:: WORK TO BE COMPLETED ::
Please repeat exactly the lines below from the one containing "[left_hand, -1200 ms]" down to the one containing "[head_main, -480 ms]", both included, and nothing else.

Dataset excerpts:
══════════════════════════════
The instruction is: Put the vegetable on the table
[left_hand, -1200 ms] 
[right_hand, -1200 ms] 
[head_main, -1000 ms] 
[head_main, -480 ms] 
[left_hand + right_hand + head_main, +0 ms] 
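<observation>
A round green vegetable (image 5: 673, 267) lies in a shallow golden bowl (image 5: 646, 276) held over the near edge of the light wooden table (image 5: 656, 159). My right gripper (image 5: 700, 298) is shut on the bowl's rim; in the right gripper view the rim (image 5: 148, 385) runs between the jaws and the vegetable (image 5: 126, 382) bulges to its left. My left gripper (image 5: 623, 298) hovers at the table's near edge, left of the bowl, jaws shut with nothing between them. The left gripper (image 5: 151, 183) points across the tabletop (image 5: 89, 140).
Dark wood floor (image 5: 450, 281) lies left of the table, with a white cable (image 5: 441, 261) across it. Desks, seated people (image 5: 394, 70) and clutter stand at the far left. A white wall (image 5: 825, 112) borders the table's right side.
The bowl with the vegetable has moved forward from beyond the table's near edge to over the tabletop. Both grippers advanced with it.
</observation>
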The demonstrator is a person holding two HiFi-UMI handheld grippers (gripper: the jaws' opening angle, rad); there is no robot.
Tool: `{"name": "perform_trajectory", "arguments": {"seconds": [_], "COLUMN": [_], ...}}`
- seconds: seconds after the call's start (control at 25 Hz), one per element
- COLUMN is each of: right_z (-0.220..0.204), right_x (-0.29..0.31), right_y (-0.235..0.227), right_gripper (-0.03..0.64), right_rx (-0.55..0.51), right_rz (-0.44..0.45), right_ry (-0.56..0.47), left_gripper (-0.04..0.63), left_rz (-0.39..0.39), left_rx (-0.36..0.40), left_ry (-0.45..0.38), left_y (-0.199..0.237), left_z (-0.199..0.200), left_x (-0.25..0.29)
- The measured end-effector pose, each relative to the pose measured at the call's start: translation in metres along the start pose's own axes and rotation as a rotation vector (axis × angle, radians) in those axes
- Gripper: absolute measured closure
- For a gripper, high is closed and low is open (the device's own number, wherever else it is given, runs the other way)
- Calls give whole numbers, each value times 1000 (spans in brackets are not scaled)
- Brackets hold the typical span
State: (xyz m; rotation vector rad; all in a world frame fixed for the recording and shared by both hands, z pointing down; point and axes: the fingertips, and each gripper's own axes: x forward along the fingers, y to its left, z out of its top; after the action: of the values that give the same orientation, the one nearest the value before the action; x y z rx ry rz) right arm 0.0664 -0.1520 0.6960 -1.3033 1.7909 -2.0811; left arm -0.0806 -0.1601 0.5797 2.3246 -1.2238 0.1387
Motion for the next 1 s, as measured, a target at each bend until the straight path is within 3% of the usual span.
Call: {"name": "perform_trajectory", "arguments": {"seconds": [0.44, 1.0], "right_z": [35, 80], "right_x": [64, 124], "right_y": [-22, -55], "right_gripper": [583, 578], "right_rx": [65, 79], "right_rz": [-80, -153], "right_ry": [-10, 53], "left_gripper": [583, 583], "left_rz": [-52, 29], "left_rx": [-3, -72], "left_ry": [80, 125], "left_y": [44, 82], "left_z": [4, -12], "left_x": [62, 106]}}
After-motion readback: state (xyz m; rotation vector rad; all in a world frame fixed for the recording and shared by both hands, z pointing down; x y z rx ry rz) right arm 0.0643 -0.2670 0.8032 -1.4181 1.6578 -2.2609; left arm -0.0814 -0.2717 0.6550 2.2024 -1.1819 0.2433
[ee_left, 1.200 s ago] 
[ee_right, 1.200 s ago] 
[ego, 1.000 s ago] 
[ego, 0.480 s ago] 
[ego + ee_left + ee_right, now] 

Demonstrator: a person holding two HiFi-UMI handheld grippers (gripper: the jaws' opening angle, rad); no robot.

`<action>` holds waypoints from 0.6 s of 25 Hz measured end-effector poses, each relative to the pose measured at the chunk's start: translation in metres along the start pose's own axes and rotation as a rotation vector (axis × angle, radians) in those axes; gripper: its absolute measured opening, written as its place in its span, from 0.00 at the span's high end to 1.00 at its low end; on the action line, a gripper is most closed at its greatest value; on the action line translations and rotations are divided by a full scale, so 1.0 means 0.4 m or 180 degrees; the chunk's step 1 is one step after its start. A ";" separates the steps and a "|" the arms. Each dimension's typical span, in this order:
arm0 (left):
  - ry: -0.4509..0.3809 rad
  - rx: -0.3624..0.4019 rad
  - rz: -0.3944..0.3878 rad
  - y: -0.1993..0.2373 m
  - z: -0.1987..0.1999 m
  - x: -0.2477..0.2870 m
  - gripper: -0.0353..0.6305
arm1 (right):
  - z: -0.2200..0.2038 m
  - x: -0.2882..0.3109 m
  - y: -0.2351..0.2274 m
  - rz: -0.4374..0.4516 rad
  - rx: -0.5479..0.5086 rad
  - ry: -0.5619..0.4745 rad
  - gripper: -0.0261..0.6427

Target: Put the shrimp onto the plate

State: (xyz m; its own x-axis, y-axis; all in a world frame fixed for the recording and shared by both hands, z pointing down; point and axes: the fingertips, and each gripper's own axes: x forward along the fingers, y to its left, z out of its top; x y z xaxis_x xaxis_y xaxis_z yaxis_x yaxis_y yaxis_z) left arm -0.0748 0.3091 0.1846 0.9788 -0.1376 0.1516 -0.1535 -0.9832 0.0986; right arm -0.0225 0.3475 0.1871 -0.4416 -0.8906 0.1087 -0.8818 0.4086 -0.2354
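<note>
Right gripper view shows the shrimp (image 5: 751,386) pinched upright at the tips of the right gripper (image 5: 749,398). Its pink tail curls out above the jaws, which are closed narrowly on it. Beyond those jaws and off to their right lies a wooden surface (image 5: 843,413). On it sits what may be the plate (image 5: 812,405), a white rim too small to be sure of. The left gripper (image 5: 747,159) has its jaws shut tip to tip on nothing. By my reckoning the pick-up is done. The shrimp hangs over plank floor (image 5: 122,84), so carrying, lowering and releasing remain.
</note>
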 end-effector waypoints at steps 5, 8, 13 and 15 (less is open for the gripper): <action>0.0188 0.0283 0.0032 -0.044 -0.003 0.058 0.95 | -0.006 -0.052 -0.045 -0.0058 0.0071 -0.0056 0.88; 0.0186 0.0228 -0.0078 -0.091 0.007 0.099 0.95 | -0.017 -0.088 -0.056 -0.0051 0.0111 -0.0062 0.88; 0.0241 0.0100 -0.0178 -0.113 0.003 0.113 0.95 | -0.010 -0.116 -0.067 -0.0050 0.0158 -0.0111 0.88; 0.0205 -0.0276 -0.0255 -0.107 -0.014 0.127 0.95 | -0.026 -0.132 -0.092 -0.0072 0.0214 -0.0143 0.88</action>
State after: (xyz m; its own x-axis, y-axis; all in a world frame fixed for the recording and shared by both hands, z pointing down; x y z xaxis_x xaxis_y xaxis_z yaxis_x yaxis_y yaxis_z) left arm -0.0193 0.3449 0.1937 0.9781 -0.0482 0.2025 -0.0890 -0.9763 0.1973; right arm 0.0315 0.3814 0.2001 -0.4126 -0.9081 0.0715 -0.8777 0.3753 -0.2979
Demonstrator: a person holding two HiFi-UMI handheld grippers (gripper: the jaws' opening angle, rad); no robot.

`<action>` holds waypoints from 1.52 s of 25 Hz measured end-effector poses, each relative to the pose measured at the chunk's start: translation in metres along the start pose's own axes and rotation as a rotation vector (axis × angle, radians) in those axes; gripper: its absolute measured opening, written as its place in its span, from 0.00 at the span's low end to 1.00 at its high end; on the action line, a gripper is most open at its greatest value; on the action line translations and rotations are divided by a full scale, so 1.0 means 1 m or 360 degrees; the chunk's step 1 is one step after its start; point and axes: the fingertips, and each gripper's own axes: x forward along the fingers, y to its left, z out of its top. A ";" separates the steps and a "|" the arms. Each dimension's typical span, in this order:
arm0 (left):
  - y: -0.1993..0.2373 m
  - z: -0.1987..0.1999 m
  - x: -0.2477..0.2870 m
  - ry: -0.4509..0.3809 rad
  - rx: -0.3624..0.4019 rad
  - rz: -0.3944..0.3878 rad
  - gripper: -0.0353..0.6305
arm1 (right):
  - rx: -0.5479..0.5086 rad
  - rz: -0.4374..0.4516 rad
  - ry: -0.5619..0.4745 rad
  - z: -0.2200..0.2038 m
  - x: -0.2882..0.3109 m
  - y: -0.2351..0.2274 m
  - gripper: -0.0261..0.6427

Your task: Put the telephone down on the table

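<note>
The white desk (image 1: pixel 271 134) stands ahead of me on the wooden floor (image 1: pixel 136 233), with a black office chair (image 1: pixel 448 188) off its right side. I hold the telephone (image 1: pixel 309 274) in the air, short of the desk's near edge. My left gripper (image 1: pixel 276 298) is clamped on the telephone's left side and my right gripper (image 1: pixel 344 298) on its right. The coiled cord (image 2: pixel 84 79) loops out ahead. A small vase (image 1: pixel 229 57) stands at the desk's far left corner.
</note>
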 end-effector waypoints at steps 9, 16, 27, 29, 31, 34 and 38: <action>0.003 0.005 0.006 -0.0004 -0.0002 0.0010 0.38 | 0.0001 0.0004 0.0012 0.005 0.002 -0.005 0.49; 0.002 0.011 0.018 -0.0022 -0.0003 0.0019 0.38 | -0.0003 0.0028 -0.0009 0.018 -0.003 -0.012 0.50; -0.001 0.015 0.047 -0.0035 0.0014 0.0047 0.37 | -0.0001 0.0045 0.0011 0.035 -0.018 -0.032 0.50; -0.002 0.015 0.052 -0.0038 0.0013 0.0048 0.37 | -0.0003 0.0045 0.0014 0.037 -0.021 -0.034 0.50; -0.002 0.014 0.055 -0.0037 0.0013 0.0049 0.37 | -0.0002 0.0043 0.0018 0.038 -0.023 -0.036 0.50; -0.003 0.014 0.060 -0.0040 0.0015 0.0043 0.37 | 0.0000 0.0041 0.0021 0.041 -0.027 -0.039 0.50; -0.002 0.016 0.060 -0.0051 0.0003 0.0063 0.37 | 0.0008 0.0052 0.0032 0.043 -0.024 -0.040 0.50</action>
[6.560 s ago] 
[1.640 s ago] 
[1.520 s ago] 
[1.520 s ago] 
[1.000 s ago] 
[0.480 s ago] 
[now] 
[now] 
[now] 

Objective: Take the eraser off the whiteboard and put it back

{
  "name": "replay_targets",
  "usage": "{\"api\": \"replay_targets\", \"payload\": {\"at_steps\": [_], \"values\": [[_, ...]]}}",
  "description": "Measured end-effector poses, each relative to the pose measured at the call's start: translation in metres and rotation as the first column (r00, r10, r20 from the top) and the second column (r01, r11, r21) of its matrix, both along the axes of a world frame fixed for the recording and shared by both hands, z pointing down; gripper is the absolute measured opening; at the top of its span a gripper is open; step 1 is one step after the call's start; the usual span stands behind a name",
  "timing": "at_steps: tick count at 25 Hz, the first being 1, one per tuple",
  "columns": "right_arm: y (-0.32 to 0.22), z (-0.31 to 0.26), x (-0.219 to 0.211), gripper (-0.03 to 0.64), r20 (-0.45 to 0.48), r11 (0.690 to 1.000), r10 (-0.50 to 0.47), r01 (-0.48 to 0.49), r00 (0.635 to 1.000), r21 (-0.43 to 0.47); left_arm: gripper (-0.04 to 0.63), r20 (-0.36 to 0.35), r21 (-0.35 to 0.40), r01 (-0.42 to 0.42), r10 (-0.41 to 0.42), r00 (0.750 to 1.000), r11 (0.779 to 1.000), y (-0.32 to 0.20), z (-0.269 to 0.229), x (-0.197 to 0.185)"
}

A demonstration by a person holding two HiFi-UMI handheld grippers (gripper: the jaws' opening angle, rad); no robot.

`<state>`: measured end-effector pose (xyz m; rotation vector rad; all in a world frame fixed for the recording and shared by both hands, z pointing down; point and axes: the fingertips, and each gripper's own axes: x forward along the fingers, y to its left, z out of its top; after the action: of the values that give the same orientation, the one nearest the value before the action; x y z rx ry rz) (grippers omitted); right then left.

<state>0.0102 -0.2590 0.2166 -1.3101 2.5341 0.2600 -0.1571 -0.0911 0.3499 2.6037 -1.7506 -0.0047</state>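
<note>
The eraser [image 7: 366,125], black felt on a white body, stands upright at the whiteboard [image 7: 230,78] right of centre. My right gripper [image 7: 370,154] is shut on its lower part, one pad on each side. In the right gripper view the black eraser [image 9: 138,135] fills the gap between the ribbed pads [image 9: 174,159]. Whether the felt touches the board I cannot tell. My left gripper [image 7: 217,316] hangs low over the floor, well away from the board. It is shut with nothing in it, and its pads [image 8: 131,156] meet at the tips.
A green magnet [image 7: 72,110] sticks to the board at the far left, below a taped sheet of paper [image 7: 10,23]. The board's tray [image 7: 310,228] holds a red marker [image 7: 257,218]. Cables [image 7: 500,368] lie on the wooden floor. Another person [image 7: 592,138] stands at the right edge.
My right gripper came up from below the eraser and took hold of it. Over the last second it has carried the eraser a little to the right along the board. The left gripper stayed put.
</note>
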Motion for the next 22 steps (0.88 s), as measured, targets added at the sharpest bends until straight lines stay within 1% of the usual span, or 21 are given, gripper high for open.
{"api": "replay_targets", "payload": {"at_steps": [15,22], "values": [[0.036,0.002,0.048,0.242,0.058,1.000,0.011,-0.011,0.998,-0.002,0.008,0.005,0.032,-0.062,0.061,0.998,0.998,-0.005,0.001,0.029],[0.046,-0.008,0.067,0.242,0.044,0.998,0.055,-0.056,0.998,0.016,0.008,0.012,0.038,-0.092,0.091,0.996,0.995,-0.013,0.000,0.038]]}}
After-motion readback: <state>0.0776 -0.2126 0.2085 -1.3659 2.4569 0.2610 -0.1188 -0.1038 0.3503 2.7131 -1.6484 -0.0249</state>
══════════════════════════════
:: RESULT OF THIS EXERCISE ::
[left_hand, -1200 ms] 
[right_hand, -1200 ms] 
[head_main, -1000 ms] 
[head_main, -480 ms] 

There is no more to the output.